The William J. Cooper Foundation presents the Carolyn Dorfman Dance Company in The Legacy Project on Friday, January 30, 2009 at 8 pm in the Pearson-Hall Theater, Lang Performing Arts Center, Swarthmore College. “With inventive choreography, original music compositions, and evocative metaphors, the Carolyn Dorfman Dance Company, offers [the] audience the dance equivalent of a cherished book of family photographs” (The New York Times). Based in Union, New Jersey, Carolyn Dorfman and the CDDC have spent the past 26 years redefining the scope of dance as a method of storytelling and community building. In particular, CDDC’s Legacy Project inspires and rouses its audience as it explores themes of family, struggle, and survival in light of the Jewish diaspora.
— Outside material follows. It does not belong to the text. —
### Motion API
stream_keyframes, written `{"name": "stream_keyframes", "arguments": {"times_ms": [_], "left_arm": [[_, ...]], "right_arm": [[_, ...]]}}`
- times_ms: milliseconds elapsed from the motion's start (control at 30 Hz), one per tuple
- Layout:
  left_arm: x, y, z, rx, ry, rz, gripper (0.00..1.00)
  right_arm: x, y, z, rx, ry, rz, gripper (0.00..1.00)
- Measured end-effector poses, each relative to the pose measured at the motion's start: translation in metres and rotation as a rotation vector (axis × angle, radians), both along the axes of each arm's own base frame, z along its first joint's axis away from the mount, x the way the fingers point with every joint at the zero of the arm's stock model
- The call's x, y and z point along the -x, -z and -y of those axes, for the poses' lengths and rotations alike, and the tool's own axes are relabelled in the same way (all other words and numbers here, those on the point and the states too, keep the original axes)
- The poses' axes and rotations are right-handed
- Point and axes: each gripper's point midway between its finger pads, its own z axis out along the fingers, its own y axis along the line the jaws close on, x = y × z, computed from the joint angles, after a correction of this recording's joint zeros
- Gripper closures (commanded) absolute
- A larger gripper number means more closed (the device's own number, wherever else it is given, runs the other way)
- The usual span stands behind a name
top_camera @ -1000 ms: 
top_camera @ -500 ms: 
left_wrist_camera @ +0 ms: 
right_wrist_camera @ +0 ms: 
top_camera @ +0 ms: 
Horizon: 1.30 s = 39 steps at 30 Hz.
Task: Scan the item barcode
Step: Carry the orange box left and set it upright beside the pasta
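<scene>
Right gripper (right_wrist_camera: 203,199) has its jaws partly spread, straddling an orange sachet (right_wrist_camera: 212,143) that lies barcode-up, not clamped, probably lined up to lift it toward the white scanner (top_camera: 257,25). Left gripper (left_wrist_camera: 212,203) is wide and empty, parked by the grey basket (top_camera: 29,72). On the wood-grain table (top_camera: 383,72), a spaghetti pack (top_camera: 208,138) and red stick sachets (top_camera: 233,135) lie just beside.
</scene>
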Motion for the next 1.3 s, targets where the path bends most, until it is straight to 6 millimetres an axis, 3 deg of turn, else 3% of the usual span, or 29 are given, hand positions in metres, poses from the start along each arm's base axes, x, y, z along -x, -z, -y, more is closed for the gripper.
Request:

Described by critics as “ingenious” (The Star-Ledger) and ??emotionally resonant?? (The New York Times), the dances in the Legacy Project bring together Dorfman’s family stories, Jewish history, and a universal struggle for identity. Through this combination, Dorfman inspires in her audience feelings of familiarity and unity, creating dances that serve as metaphors for the greater truths of the human experience. “In her works, visual images become still photographs that capture and freeze certain universal truths…both reflect[ing] and engender[ing] a profound humanity. Because her dances are about people and life experience, often moving from the autobiographical to the universal, they hold immediate appeal” (The New York Times).
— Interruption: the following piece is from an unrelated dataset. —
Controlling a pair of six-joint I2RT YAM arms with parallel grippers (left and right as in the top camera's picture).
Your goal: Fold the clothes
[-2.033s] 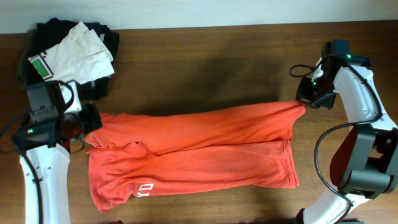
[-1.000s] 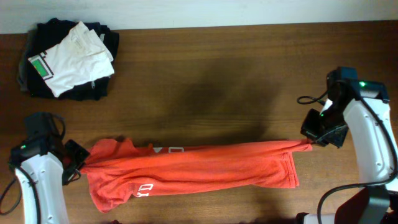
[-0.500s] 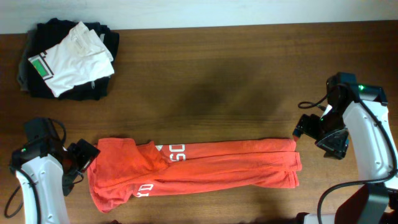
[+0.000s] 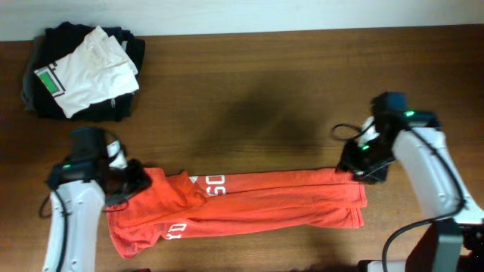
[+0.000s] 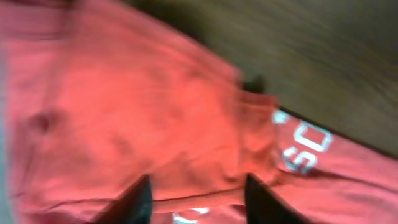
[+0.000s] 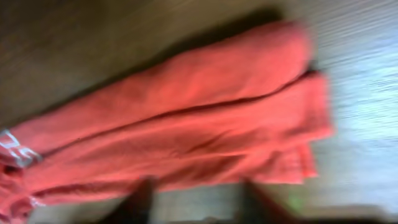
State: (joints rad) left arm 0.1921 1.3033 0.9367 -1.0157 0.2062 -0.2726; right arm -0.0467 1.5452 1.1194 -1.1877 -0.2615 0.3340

The Company’s Legacy Project spans the arrival of Jews in America from Brazil in 1654 (“Odisea”) through to the Holocaust (“Cat’s Cradle,” “The Klezmer Sketch”) and finally to American assimilation and contemporary struggles (“The American Dream”). Additionally, “Echad” explores personal and group dynamics within the context of religion, setting up a metaphor of struggle and togetherness that can be extended to all relations in the global community. “For many of the dances, the stories are about Dorfman’s family…Holocaust survivors and immigrants, but the magic is that this is also a work about all of us” (Asbury Park Press).
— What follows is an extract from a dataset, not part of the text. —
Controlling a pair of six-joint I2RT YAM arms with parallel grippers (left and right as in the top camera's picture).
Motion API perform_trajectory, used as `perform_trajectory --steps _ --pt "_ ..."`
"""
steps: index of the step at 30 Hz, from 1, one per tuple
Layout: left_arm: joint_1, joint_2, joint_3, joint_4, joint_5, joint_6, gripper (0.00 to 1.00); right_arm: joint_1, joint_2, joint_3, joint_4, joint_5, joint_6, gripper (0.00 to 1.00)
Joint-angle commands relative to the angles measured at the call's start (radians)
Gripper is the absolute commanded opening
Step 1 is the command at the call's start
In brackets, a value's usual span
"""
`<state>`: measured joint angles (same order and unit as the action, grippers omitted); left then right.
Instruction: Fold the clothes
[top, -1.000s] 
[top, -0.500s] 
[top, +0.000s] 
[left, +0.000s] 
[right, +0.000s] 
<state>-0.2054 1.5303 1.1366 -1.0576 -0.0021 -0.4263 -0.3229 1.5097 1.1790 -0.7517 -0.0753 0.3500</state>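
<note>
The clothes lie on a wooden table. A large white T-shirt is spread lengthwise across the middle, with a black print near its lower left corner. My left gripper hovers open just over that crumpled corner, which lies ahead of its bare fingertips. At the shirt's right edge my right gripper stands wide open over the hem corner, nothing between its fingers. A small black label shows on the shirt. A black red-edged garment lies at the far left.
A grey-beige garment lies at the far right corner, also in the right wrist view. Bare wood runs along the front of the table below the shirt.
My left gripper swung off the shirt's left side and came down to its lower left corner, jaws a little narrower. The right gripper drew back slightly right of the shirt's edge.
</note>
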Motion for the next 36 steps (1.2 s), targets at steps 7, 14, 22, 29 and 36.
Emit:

Known as a creator of provocative dances that reflect her concerns about the human condition, Dorfman is interested in creating “worlds” into which the audience can enter. Since founding her Company in 1982, she has created more than 50 works for CDDC and achieved a highly respected position among artists and arts institutions regionally, nationally and internationally. A Michigan native, she received her BFA in Dance from the University of Michigan and her MFA from New York University Tisch School for the Arts. She has been designated a Distinguished Artist and granted five Choreography Fellowships, including a 2004 Fellowship, by the New Jersey State Council on the Arts (NJSCA), in addition to other choreography honors. Dorfman was the first artist to receive the prestigious, and nationally selected, Prudential Prize for Non-Profit Leadership in 1994. In 2004 she received the Jewish Women in the Arts Award for Dance from the Jewish Community Center of Metropolitan Detroit and the Janice Charach Epstein Gallery.